What to work on ▸ Go through the material below, count the lines with the word "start", and reply with the count alone.
BEGIN Raw data
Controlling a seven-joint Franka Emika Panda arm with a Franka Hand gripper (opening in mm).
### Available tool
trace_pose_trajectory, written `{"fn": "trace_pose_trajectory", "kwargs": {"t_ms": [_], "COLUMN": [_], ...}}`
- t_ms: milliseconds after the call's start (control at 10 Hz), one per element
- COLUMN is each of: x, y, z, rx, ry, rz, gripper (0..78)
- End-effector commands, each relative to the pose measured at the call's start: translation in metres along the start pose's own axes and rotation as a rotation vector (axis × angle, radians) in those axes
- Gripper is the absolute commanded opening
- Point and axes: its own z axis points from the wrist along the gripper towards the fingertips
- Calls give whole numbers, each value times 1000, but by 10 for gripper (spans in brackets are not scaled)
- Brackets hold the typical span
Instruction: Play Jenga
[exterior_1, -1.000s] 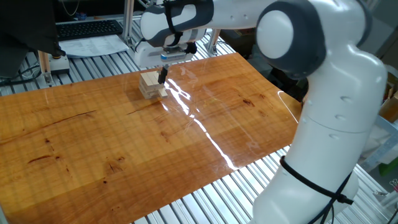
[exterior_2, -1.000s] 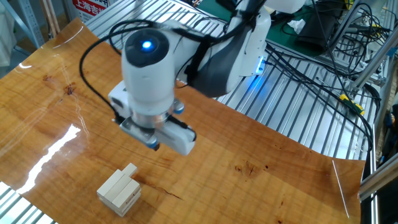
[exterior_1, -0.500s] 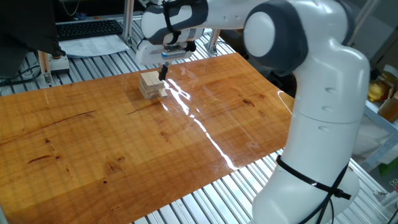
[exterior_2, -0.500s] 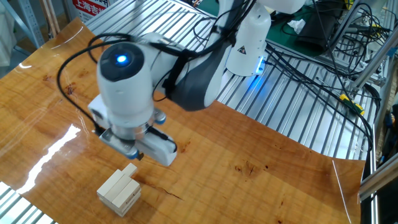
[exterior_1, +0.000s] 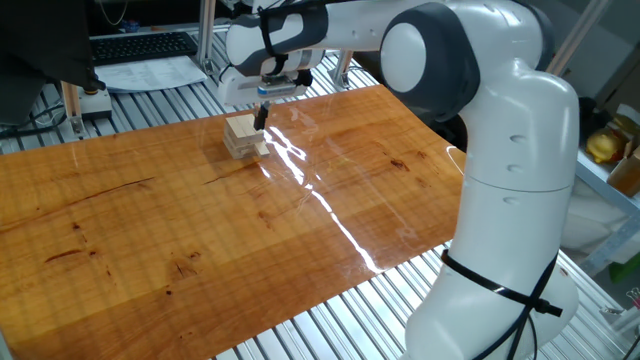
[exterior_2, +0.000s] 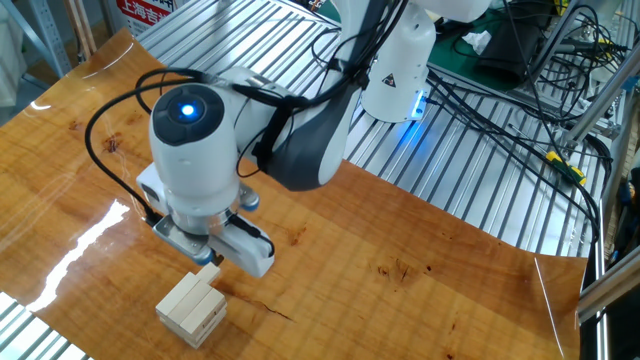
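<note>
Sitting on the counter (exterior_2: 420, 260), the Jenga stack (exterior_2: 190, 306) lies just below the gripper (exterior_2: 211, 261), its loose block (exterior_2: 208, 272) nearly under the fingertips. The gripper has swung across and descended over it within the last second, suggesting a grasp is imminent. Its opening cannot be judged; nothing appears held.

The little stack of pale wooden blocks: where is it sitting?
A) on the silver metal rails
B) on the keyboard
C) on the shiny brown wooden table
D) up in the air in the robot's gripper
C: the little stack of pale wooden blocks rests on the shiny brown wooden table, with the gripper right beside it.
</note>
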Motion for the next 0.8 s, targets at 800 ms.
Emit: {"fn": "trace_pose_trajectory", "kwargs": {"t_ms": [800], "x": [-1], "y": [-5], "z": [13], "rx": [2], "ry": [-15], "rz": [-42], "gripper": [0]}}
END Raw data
Result of the task ▸ 2